Pode ser algo simples, porém muito significativo como para Thatyana. Ela conta que foi na umbanda onde aprendeu que a família é a base de tudo além de ter ganhado uma quando entrou para a religião. “Eu aprendi o que é ter uma família na umbanda na casa da mãe Aline”.
Como também algo mais específico como no caso de Claudio, que diz que o ensinamento mais marcante que adquiriu na umbanda foi uma frase dita por uma entidade, no caso, por um Exu — entidade de alta elevação espiritual vista como um guardião e protetor. “Por mais que você ache que o oferece não é suficiente, é o melhor que você pode oferecer naquele momento.
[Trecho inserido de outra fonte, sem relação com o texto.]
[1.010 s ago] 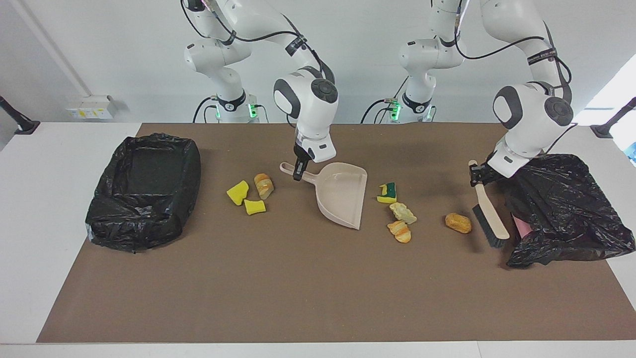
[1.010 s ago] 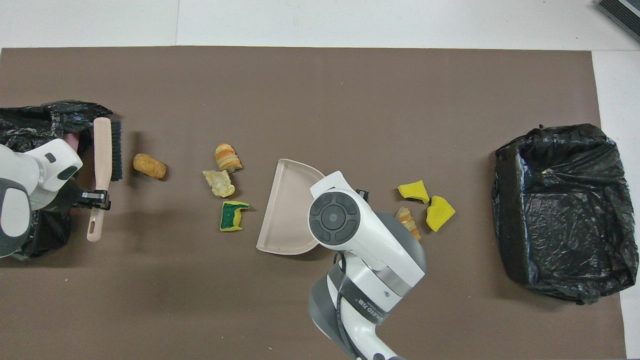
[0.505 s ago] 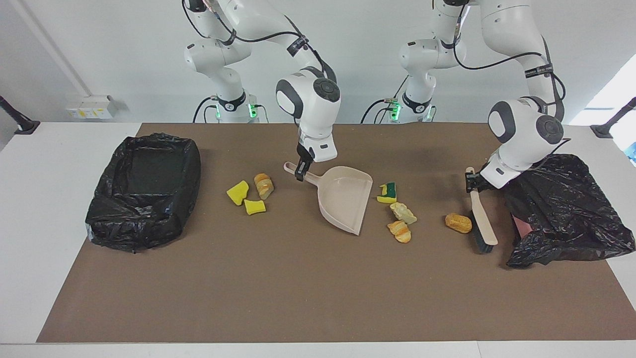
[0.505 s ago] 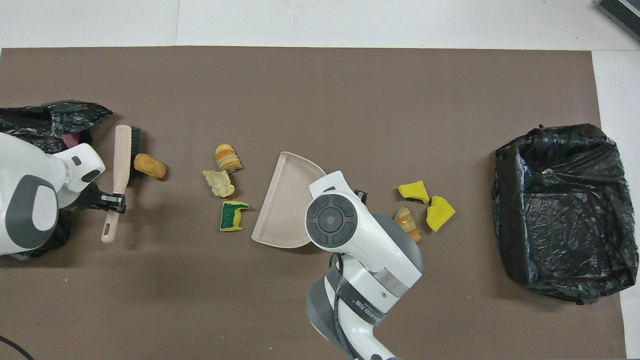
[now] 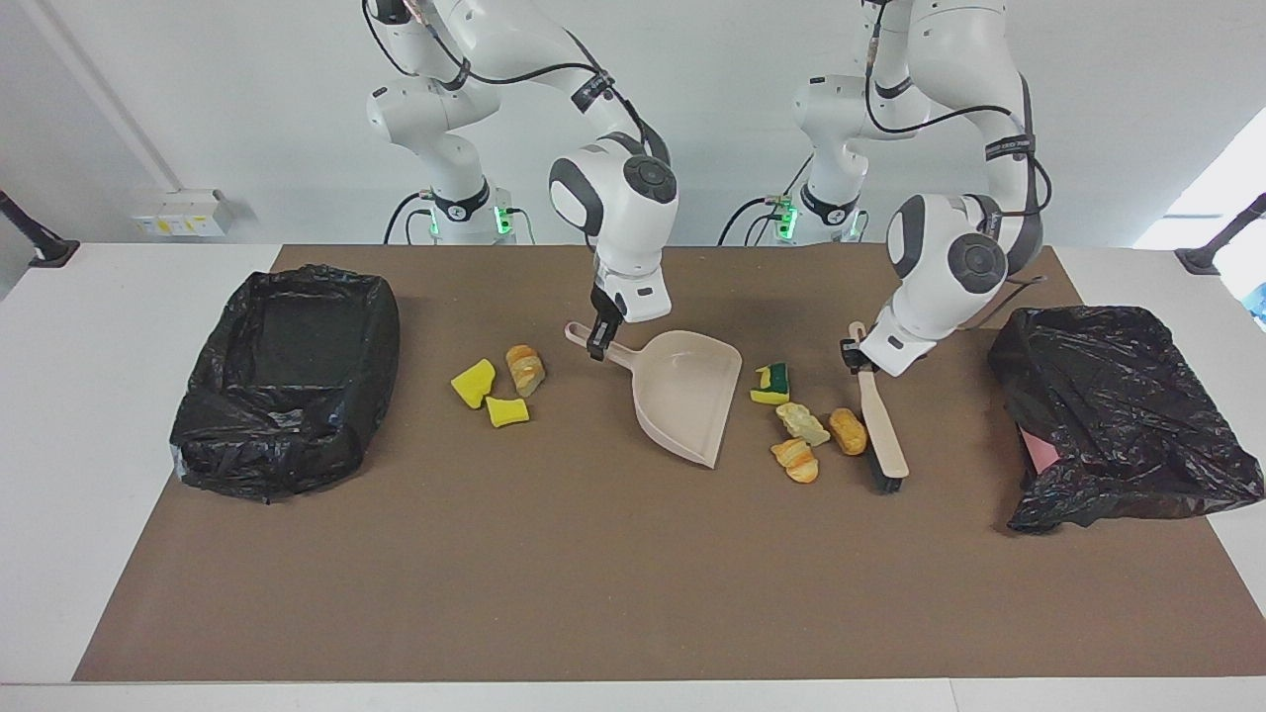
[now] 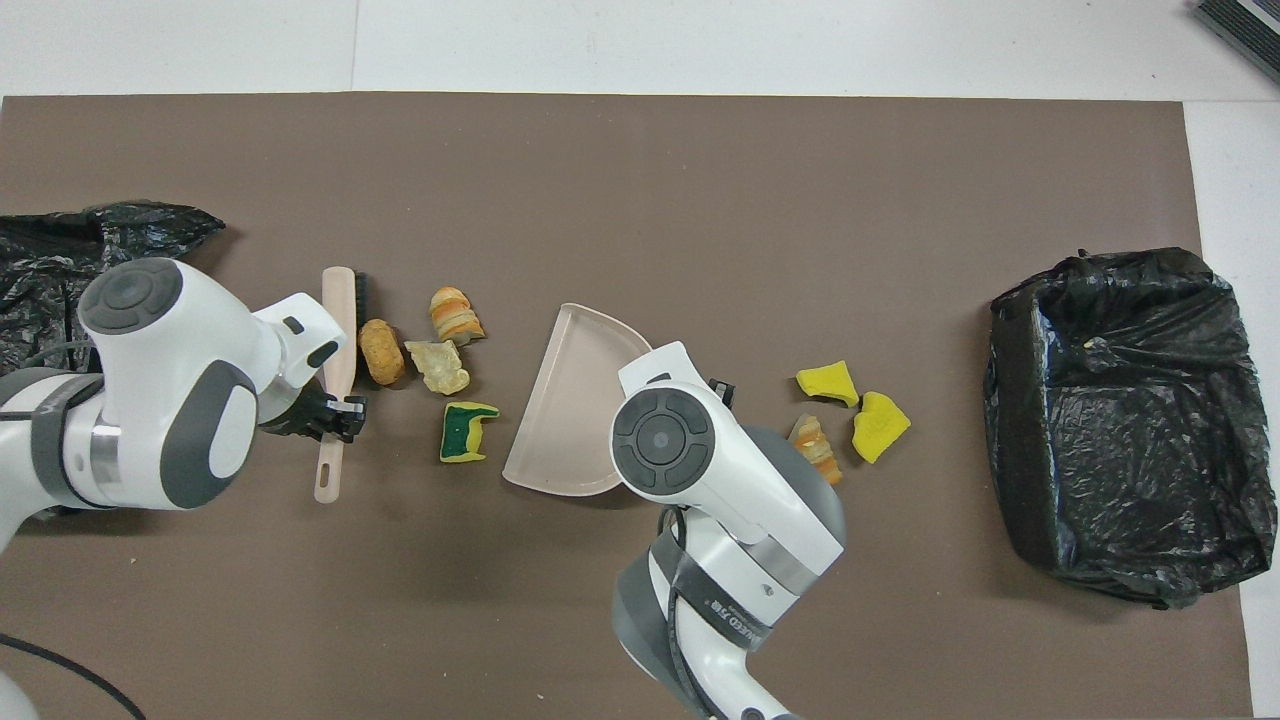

Só garanta de estar fazendo o seu melhor, sempre”.

Ou até mesmo uma lição mais complexa como no caso de Marco Antônio e Daniela. Para Marco Antônio, o principal ensinamento foi aprender que cada um deve carregar apenas o peso dos seus problemas e não o dos outros. E completa: “se você ficar carregando o seu peso, mais o dos outros, você não vai para lugar nenhum”. Já para Daniela, o maior aprendizado que teve foi o de amar: amar a si mesma, amar os outros, sem medo ou receio. Daniela relata que “a Umbanda me salvou de mim mesma, eu era autodestrutiva e hoje eu sou feliz, hoje eu me reconstruí, me redefini, me reinventei, tudo isso quem me deu foi a umbanda, foi o amor dos meus guias”. E conclui: “acho que o maior aprendizado que eu tive na Umbanda foi amar sem medo”.

A matéria foi produzida sob orientação do professor Osni Dias e compreende discussão de pauta, reportagem, redação, revisão e a publicação. Desejamos sucesso aos futuros jornalistas e boa leitura a todos.